Visits to The Trash Rag
by Nellie Greene
Summary: Everyones favorite overgrown insects make thier first human friend besides James. This new friend owns a book store and is always willing to lend a hand. Too bad thier new friend doesn't know that. He's just trying not to have a heartattack everytime a giant bug walks through the door, and maybe, just maybe, still make a sale.

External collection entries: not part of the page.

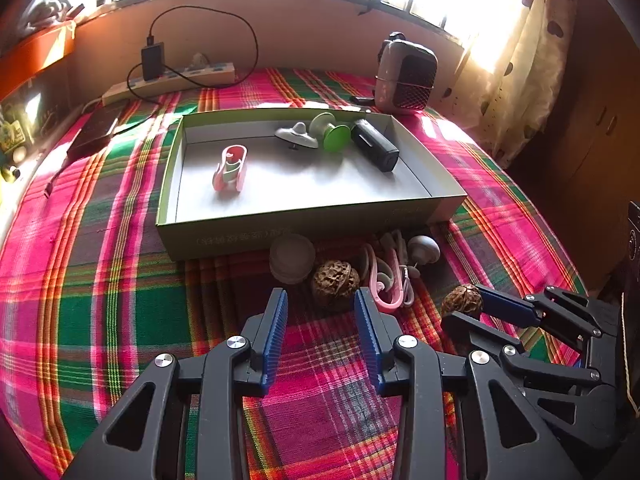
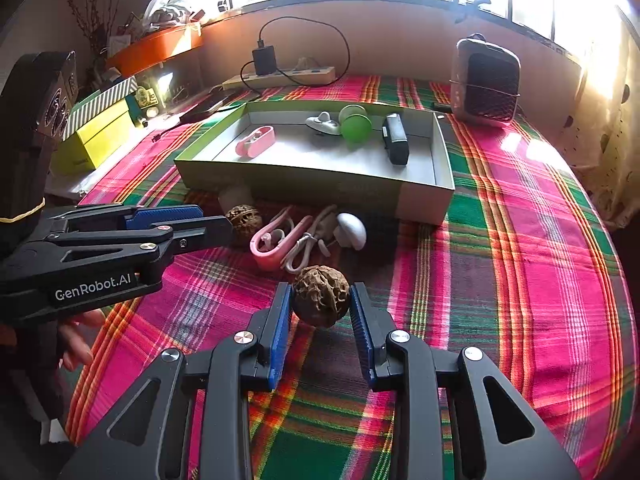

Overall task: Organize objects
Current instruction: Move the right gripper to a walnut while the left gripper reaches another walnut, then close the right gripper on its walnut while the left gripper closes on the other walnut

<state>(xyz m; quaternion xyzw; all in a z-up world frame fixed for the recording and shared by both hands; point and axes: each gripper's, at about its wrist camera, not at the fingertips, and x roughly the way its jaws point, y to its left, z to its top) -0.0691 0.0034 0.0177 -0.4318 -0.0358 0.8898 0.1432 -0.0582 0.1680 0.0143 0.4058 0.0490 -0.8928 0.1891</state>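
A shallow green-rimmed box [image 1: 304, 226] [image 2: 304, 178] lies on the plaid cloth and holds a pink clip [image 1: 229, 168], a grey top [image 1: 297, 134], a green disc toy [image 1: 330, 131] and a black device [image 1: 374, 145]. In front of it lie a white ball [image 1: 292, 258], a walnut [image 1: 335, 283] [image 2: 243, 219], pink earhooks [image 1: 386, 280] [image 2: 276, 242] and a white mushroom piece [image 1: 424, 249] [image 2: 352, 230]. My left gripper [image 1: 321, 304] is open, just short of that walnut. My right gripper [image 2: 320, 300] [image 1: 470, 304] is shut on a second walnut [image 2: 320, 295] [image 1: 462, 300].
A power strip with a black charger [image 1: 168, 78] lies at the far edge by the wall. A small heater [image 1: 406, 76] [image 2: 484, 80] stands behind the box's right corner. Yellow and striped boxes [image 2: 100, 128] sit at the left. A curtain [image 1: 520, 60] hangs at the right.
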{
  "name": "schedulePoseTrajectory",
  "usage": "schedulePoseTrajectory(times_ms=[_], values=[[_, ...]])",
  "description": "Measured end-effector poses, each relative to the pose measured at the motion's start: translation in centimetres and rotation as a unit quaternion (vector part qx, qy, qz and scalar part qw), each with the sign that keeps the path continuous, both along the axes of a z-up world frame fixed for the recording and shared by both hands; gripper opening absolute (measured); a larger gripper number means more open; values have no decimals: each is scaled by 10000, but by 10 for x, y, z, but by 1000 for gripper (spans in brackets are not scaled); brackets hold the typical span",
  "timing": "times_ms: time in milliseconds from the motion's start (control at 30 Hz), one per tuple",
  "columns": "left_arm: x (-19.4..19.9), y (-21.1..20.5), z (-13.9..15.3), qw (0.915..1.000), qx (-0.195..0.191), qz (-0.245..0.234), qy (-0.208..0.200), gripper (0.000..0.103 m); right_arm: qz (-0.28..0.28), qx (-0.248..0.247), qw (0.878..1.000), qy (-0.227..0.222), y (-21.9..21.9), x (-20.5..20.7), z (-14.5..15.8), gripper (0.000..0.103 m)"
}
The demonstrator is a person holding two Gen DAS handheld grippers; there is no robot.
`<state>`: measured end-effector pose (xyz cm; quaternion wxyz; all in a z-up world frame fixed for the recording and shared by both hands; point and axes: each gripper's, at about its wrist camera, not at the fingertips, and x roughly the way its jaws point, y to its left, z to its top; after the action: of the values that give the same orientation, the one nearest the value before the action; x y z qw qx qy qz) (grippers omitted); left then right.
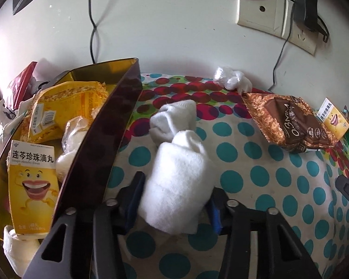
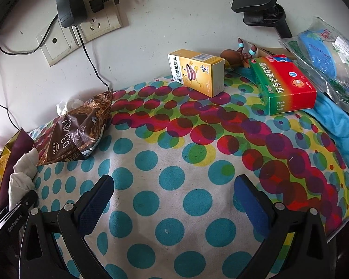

**Well, this is my fist submission to fanfic land, so I thought I'd start with something I love, and think deserves more love. So, here it is. I'm going to be coninuing this thing and hopefully submiting other stories soon, especially since I'm on my break and have the time for it now. Please leave criticisms if you see something that can be improved, or tell me if you like something in particular so I'll know to use it again. Again, this is my first time doing this, so any criticisms at all will be greatly appreciated. Happy reading everyone!**

**Nellie Greene.**

**Disclaimer: I do not own or have any claim to the book James and the Giant Peach, or the movieversion by the same name. Those rights respectively belong to Roald Dahl and Henry Selick. I will not make money off of this and do not intend on ever making money off of this. I only write this for my own amusement and to improve on my writing skills. I do own Mr. Lipchtiz, but if I'm really honest, he kind of owns me more.**

**Rating: I'm playing it safe and rating this story, T for teen because of Mr. Lipchitz's dirty mouth.**

A Spotty Customer: or Mr. Lipchitz Developes a New Level of Wierd

As a good businessman, Mr. Roy Lipchitz prided himself in his ability to take the weird in stride. He had to, considering he lived and worked in New York City. Most of the people who came to his book store/souvenir shop were either insanely weird or tourists who came to see the crazy city for themselves. But he liked to think he handled the crazies and the chaos with a certain grace, different from the average New York denizen. Like last October, when not one, not two, but _ten_ tinfoil hatted, smelly alien enthusiasts lead by a large bearded man in a lab coat carrying a walkie-talkie stormed into the shop near closing. The walkie-talkie beeped at a faster and higher frequency every time it got closer to the remaining Fourth of July snow globes that were on sale. Lipchitz, without even batting an eye said, "Oh, sure, you can have the, uh, necessary parts for the craft. In fact, for you my friend, I'll give you twenty bucks for the whole shelf!"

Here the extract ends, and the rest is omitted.